By Beijing’s own count, more than 10 million Chinese are graduating college this year. The economy is anemic. Xi, in his zeal to create “common prosperity,” has almost surely curtailed the number of available jobs in the tech sector. You don’t have to be a statistician to do this math. Youth joblessness is high. Sure, it might’ve improved in August, but the Party’s decision to stop publishing the numbers means nobody save the most credulous market participants will ever trust those figures again.
Given that, why should anyone believe that retail sales rose 4.6% in August, as Friday’s key activity figures suggested? That was better than estimates, and represented a marked pickup from July.
Industrial output was likewise better than expected, growing 4.5% YoY.
To be sure, I do believe those numbers are generally accurate. Not because I’m credulous, but because there isn’t anything outlandish about them, and they’re consistent with better trade figures and credit provision data from August (although that’s an exercise in question-begging given that the numbers all come from the same place).
The point isn’t to suggest that Xi is now just making it all up (although sometimes I do wonder if the official PMIs are made up, either literally or by virtue of respondents’ reluctance to speak truth to power), but rather to say that the veracity of the data should be openly questioned commensurate with China’s totalitarian turn.
On August 9, I wrote that, “For now, Xi’s still allowing the statistics bureau to publish economic data, but… figures suggesting the economy is succumbing could be considered state secrets sooner or later.” I went on: “Recep Tayyip Erdogan was widely suspected of intervening in the process of tabulating and reporting Turkey’s economic data last year, and Xi is twice the authoritarian, at least.” Fast forward a mere six weeks and there’s a de facto moratorium on a key statistical series in Beijing.

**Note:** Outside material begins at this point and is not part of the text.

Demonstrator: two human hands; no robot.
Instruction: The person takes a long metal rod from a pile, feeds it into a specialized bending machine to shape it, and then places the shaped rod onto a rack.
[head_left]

Bloomberg on Friday noted that over the past year, Xi has “limited access to corporate data, court documents, academic journals and raided expert networks serving businesses, hampering investors’ ability to assess the economy.” At some point, it’ll be incumbent upon media outlets and investors to state the unvarnished truth: Xi’s China is an out-and-out Communist dictatorship which, in terms of governance, has much more in common with Kim’s North Korea than it does with the rest of the world. Why anyone would ever invest there is a mystery to me.




Any foreign company in an industry that China wants to develop for itself is on borrowed time. If China has the domestic capability, you’re already out – media, software, consumer goods, most electronic goods, etc. The Western financial and technology companies realize they are next. German auto companies and machine tool companies don’t seem to have figured that out.
Got it. The thing is, I live in MO and here a lot of important data is a secret and audits of state operations are no longer regularly carried out. The government covers up whatever it wants. I noticed this morning that Sarah Huckabee Sanders, now Governor of Arkansas, has just signed a bill releasing her from the obligation of reporting anything about her financial dealings and her security arrangements. Not just Xi.